Optofluidic chips, as they are commonly known, have inherent advantages over conventional optical tools that interrelate with fluidic interfaces in more traditional ways. For example, because they are designed and built using equipment and methods borrowed from optical lithography, chips can be easily produced in mass scales at low cost, with short design cycles and miniaturization naturally attained as an added benefit. In addition, the materials that are most commonly used for these devices are inert and robust, making optofluidic systems easy to incorporate into designs that include biochemical assays, single cells and even combinatorial chemistry processes.
Although optofluidics is a relatively new field of research, scientists and engineers around the world have already achieved important landmarks using optofluidic tools: By integrating microfluidic networks of channels with optical components in innovative ways, research groups have found useful ways of making light interact with particles in a controlled environment. To date, entire journals are dedicated to the dissemination of research in this area, and groups within research institutions devote most of their efforts to advancing the field.
Flowing liquids are an inherently good mechanism for transporting microscopic particles. This natural characteristic of liquids is critical for creating chemical reactors and devices for the biochemical analysis of particles, since fluids can serve both as carriers of specimens and active reagents. In addition, variations of the local optical properties can be readily induced by introducing a change in their composition—for example, by introducing mixtures of specific agents with concentrations to modify their refractive index or absorption coefficient.
At the microscopic scale, the boundaries between immiscible fluids constitute smooth surfaces, from which controlled streams of liquids or highly monodisperse droplets can be extracted at controlled rates, creating emulsions that can serve as minute vessels for moving even smaller objects with an unprecedented level of control.
Lab-on-a-chip
The holy grail of optofluidics is arguably the complete integration of a fully operational device within a chip, often referred to as lab-on-a-chip. Undoubtedly, an entire range of applications would benefit enormously from a portable optofluidic instrument that is embedded completely in a postage-stamp-sized wafer with no material attachments to other external equipment. Researchers engaged in early initiatives in this direction have sought to integrate a coherent light source within the device. Although this would be a natural first step, it is not a straightforward task.

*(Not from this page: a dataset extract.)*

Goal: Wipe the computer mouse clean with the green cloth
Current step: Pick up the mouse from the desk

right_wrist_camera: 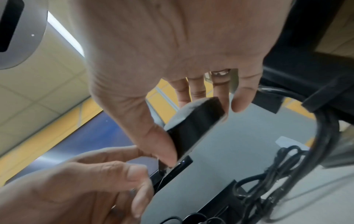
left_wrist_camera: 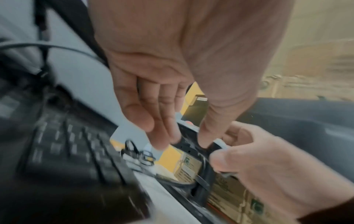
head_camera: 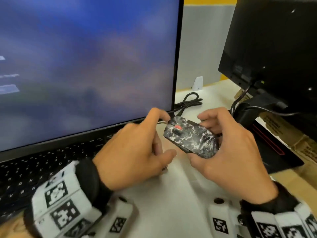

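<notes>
Head view, left to right: my left hand hovers with fingers loosely curled, its fingertips at the front of the computer mouse, holding nothing I can make out; my right hand grips the mouse, lifted above the white table.

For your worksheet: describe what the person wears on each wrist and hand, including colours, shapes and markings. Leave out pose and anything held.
Both hands are bare. Each wrist carries a band of white blocks printed with black square code markers, the left wrist band and the right wrist band, over dark cuffs. The right hand wears a ring on one finger.
</notes>
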A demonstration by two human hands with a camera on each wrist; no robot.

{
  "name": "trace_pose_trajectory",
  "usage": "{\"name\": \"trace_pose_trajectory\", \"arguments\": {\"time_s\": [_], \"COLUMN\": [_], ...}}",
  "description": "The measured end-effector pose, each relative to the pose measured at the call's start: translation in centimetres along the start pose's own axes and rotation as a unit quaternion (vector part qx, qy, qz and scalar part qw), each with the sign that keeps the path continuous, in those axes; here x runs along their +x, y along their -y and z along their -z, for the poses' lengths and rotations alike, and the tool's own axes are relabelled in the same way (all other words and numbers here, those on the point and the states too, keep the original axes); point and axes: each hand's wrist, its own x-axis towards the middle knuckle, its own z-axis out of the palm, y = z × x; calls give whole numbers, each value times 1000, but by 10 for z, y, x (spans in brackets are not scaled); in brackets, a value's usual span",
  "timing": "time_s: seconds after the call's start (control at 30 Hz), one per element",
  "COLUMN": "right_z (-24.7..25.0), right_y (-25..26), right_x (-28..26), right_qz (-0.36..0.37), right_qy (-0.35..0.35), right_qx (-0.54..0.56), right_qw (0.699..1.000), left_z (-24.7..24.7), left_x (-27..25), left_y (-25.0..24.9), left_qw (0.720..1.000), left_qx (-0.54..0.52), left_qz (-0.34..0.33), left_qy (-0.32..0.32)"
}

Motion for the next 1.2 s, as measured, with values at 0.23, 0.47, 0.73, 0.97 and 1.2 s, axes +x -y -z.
{"name": "trace_pose_trajectory", "arguments": {"time_s": [0.23,0.47,0.73,0.97,1.2], "right_z": [-2,-21,-30,-37,-66], "right_y": [14,44,80,128,166], "right_x": [-11,-26,-36,-41,-43], "right_qz": [68,96,124,148,183], "right_qy": [-37,-33,8,29,99], "right_qx": [51,113,96,76,91], "right_qw": [996,988,988,986,974], "left_z": [-2,13,24,52,73], "left_x": [-19,-69,-115,-145,-176], "left_y": [-1,-25,-28,-6,40], "left_qw": [995,962,922,886,882], "left_qx": [-60,-199,-249,-343,-388], "left_qz": [-8,59,107,96,78], "left_qy": [-78,-175,-277,-296,-254]}}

The fabrication of a laser within the planar geometry of an optofluidic chip is a noteworthy advancement in the direction of full integration. Researchers from Harvard University and the Massachusetts Institute of Technology effectively constructed an integrated dye laser on a chip. The source produced a bright spectral line, tunable over the range of emission of the dye. Their ingenious resonator design was based on a waveguide where both the cladding and the core materials were fluid phases susceptible of being reconfigured by flow control. This work represents a major step towards a laser source that is part of the optofluidic device and not an external piece of equipment.
More recently, scientists from the School of Engineering at the Swiss Federal Institute of Technology in Lausanne, Switzerland (EFPL)—one of the most productive groups in the field—have demonstrated a pneumatically tunable dye laser. Sophisticated in design, their laser comprises an air-gap etalon within the chip that serves as the wavelength-tuning mechanism. When pressurized air is introduced in the gap, the wavelength of the laser is selected from a range spanning 14 nm. The group also developed other air-controlled optical elements in conjunction with the laser, including optical switches, in-plane lenses and optical modulators. "Compressed air has been extensively adopted to manipulate the fluids on the chip," says Wuzhou Song, a young researcher at the Optics Laboratory at EFPL. "The air-tuning method turns out to be a very versatile approach to control various optical functions on a microfluidic chip. Aside from being fully compatible with conventional chips in terms of fabrication and control, the air tuning also features fast response and low cost."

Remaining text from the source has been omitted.